• **WORK INSTRUCTION**
Return the lines below exactly as they appear, please, starting with the first and ending with the one that contains "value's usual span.".

• **RECORDED DATA**

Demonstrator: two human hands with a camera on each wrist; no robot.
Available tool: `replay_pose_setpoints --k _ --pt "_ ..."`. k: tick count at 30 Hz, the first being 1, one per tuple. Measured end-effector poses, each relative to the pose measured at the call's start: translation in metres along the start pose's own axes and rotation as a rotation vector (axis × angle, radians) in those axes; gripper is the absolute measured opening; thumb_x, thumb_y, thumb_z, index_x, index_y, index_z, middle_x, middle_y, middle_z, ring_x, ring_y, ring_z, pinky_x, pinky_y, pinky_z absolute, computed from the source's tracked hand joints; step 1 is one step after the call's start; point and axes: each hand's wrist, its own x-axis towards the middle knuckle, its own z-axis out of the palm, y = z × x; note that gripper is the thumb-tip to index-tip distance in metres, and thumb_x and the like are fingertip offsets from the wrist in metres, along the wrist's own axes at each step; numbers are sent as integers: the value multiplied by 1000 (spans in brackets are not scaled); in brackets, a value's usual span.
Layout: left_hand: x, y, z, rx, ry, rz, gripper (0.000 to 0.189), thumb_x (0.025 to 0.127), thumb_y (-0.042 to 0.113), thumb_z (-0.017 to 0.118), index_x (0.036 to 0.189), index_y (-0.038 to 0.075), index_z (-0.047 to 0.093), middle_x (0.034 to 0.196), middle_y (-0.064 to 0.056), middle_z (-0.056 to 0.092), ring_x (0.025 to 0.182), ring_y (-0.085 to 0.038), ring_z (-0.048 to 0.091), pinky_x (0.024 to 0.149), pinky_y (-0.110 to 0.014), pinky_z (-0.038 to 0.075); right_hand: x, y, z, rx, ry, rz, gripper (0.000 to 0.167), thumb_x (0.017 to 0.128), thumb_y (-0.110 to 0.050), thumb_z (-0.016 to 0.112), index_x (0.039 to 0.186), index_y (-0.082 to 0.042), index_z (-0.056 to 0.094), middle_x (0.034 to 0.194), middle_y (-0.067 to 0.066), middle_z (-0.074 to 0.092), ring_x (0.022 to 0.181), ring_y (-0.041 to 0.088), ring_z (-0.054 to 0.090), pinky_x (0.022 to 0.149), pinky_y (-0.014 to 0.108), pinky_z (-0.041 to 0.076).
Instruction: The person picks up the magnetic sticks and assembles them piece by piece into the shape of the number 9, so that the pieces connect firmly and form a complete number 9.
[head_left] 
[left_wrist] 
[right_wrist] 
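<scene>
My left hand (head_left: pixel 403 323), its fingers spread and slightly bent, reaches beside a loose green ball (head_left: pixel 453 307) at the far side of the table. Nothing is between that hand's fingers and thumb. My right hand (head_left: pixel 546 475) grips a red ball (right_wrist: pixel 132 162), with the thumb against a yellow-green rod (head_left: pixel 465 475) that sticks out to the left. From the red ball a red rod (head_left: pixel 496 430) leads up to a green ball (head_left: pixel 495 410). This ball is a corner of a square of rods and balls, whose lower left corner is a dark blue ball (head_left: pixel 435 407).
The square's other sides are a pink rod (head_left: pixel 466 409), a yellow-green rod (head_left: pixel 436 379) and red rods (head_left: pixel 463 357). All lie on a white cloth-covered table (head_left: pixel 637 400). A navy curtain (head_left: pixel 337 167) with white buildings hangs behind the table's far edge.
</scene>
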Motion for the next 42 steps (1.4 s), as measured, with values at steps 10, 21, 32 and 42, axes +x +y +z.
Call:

• **TASK OUTPUT**
Demonstrator: two human hands with a camera on each wrist; no robot.
Available tool: `replay_pose_setpoints --k _ --pt "_ ..."`. k: tick count at 30 Hz, the first being 1, one per tuple. Measured end-effector poses, each relative to the pose measured at the call's start: translation in metres along the start pose's own axes and rotation as a rotation vector (axis × angle, radians) in those axes; gripper is the absolute measured opening; thumb_x, thumb_y, thumb_z, index_x, index_y, index_z, middle_x, middle_y, middle_z, ring_x, ring_y, ring_z, pinky_x, pinky_y, pinky_z absolute, computed from the source's tracked hand joints; step 1 is one step after the call's start; point and axes: each hand's wrist, its own x-axis towards the middle knuckle, its own z-axis out of the palm, y = z × x; note that gripper is the thumb-tip to index-tip distance in metres, and thumb_x and the like are fingertip offsets from the wrist in metres, along the wrist's own axes at each step; numbers are sent as integers: the value multiplied by 1000 (spans in brackets are not scaled); in brackets, a value's usual span.

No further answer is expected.